Adding to that work were the tasks of holding Bible studies, discipling men, and developing church leaders. Certain religious people in the community opposed our work and tried to get us thrown out of the village. And journalists back in the U.S. vilified us in their reporting. At times, like Baruch, I felt the work was too difficult for me and I wanted to quit. But God’s will for me was to serve him on that path. And the work did get done, and God was faithful to meet the needs of my family. I just needed to learn patience and adjust my expectations of others.
Serving through Bible teaching
Now, as a writer and Bible teacher, my job is sharing God’s Word with those who desire to grow in their faith. If I explain it accurately, I’m successful. If not, my work is a failure, regardless of how many people respond or show appreciation.
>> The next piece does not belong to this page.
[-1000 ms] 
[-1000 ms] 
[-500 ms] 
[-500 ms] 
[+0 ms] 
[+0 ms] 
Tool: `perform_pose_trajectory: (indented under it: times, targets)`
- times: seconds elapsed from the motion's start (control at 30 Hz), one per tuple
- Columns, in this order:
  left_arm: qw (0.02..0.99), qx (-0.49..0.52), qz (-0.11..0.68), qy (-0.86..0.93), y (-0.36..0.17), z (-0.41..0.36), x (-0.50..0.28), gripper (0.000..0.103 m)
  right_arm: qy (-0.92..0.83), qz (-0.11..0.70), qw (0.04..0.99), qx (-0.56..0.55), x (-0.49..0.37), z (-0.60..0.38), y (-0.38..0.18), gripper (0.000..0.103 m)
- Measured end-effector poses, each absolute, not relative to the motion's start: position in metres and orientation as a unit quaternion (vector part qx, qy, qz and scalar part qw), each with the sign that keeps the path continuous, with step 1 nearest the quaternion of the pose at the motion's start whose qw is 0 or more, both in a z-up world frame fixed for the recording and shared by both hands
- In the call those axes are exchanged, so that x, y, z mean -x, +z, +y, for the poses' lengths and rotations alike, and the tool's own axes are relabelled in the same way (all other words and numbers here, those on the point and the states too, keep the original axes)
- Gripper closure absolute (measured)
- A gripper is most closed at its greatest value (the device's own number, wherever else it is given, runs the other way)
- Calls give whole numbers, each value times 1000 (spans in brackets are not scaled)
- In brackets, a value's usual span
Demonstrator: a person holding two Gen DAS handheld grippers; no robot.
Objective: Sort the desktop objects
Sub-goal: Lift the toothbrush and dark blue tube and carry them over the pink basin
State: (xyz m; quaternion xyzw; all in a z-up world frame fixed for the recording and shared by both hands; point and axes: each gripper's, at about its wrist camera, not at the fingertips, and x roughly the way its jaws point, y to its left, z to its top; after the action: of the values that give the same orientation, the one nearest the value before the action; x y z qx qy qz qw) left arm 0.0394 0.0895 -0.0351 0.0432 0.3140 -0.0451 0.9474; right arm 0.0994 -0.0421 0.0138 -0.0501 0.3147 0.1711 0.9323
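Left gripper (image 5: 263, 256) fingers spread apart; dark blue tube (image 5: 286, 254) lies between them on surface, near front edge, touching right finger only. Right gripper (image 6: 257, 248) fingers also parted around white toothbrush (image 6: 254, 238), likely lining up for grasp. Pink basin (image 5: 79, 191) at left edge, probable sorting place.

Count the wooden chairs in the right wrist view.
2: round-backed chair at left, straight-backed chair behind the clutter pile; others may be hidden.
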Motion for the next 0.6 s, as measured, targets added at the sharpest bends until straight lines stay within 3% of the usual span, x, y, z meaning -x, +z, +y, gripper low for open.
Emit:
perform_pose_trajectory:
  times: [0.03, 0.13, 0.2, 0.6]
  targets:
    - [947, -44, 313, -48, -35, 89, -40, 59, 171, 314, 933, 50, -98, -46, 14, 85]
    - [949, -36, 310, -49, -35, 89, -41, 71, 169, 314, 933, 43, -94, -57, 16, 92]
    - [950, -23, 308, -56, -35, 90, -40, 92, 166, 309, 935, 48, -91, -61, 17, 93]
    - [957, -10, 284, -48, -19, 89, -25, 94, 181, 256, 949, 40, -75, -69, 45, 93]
Looking back, I now know that when I was frustrated and felt like a failure was when my perspective was wrong. I learned that in the eternal scheme of things, Scott Rogers’ “ministry” means nothing. His “ministry” is loving and obeying God and nothing more. In whatever task God has given me, if I’m serving God in humility, then I’ve succeeded. I have no idea what impact my work has been throughout the years. But the results belong to God and that’s all that counts.
The temptation to seek recognition
Pastor, preacher, Christian worker, or missionary, do you seek great things for yourself? Are you tempted to seek recognition and glory? God would tell you the same thing he told Baruch: don’t seek them. In a very real sense, every missionary, Christian worker, and minister of the gospel should be aware of their own unimportance.
What is humility? It’s not thinking less of yourself, it’s thinking of yourself less. A humble person is unaware of themselves—in the process of serving others, they lose themselves.
This goes against the modern idea of building our self-image and personal profile. But in God’s work, worth and success are based in him alone. We should get our affirmation from the Lord, not people.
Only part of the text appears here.